Eduardo Montagut
Nueva Tribuna
El imperialismo norteamericano surgió por la combinación de dos factores. En primer lugar, existirían unas causas económicas. Su espectacular crecimiento económico, especialmente después de terminada la guerra civil, proporcionó a los Estados Unidos una gran potencia militar y generó la necesidad de buscar mercados y más materias primas. Pero, por otro lado, el proteccionismo europeo, a raíz de la primera gran crisis del capitalismo en 1873, cerró el principal mercado en el mundo. Los aranceles impuestos por los países europeos a las importaciones norteamericanas generaron en Estados Unidos la convicción de que debían buscar y establecer relaciones económicas con otras partes del mundo con el objetivo de asegurar mercados, lo que equivalía a emprender una política expansiva.
En segundo lugar, la política exterior norteamericana recibió una clara influencia del darwinismo social, es decir, de la aplicación de la teoría de la evolución y de la supervivencia de Darwin al ámbito político de las relaciones internacionales. Según esta interpretación, los EEUU debían competir de forma encarnizada con otras naciones para sobrevivir y prosperar. En los núcleos de poder norteamericano triunfó la idea de que el continente americano era el espacio natural de expansión de los Estados Unidos, en donde podían y debían intervenir para defender sus intereses. Esta idea ya había sido establecida anteriormente en la conocida Doctrina Monroe, formulada por la administración del presidente James Monroe, en el contexto de los procesos de independencia de la América Latina y de la Restauración en Europa. La Doctrina sentó los principios de la política exterior norteamericana durante todo el siglo XIX y, en realidad, del siglo XX, al menos en lo que se refiere al continente americano. Establecía el rechazo a cualquier intervención europea en América, como también contra toda intervención americana en Europa, cuestión que está en el origen de la política aislacionista norteamericana hasta la Segunda Guerra Mundial, con el paréntesis de la Primera Guerra Mundial.
Los Estados Unidos emprendieron una política imperialista orientada prioritariamente hacia el Caribe y Centroamérica, sin olvidar el sur del continente. También comenzaron a poner su punto de mira en el Pacífico, con el objetivo de situar en algunos enclaves bases navales para proteger sus rutas comerciales con Asia. En esta época se procedió a la conquista de Hawai. Por fin, para controlar el Estrecho de Bering, paso entre América y Asia, se adquirió Alaska a Rusia en el año 1867. La guerra de 1898 contra España supuso un hito fundamental en la historia del imperialismo de Estados Unidos, al ejercer una verdadera tutela sobre Cuba y Filipinas durante mucho tiempo e incorporando Puerto Rico a la Unión como estado libre asociado.

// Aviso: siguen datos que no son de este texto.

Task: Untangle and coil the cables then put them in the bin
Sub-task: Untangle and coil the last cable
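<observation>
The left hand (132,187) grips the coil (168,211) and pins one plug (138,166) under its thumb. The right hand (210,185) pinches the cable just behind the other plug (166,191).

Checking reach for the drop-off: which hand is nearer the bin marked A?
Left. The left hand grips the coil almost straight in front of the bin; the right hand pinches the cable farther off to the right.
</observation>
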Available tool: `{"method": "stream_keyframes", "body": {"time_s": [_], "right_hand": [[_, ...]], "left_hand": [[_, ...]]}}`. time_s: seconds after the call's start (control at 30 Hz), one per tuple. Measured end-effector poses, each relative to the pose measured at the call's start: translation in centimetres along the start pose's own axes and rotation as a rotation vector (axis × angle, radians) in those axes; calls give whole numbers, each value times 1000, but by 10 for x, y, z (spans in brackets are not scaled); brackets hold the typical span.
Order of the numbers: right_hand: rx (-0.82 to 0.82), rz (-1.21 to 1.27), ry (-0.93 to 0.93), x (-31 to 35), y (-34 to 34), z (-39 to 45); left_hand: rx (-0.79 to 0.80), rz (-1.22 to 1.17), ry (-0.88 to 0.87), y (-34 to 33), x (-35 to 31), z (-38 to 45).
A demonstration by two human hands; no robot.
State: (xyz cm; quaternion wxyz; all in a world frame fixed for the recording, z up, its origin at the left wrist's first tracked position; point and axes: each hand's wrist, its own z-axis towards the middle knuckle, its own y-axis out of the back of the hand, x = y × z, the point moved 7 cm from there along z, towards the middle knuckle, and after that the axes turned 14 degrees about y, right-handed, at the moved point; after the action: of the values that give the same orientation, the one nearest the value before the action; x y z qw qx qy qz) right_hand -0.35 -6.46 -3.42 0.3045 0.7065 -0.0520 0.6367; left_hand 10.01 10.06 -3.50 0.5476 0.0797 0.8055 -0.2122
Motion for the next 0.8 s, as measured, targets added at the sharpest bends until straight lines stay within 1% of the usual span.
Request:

Los norteamericanos no pretendieron la conquista y colonización de muchos territorios, con algunas excepciones, tal y como hicieron los imperialismos europeo y japonés. Siempre prefirieron la injerencia en los asuntos internos y la sumisión económica de los países a sus intereses y de las compañías comerciales. El presidente Theodore Roosevelt fue un gran impulsor de esta política, conocida como del “Big Stick”. Roosevelt justificaba la intervención en Centroamérica y el Caribe en función de la inestabilidad política de algunos países, unido a que algunos de esos estados no cumplían con sus obligaciones financieras o confiscaban los bienes extranjeros. Así pues, los Estados Unidos se convirtieron en los gendarmes de esta región del mundo. Los objetivos que se perseguían con las intervenciones eran los siguientes: el ordenamiento y control de las finanzas de los países ocupados, la protección de los bienes, intereses y personal norteamericanos, y la instauración y sostenimiento de regímenes afines a los intereses de los Estados Unidos. La historia de ocupaciones e intervenciones directas es larga: Cuba, Puerto Rico, Nicaragua, Haití y República Dominicana.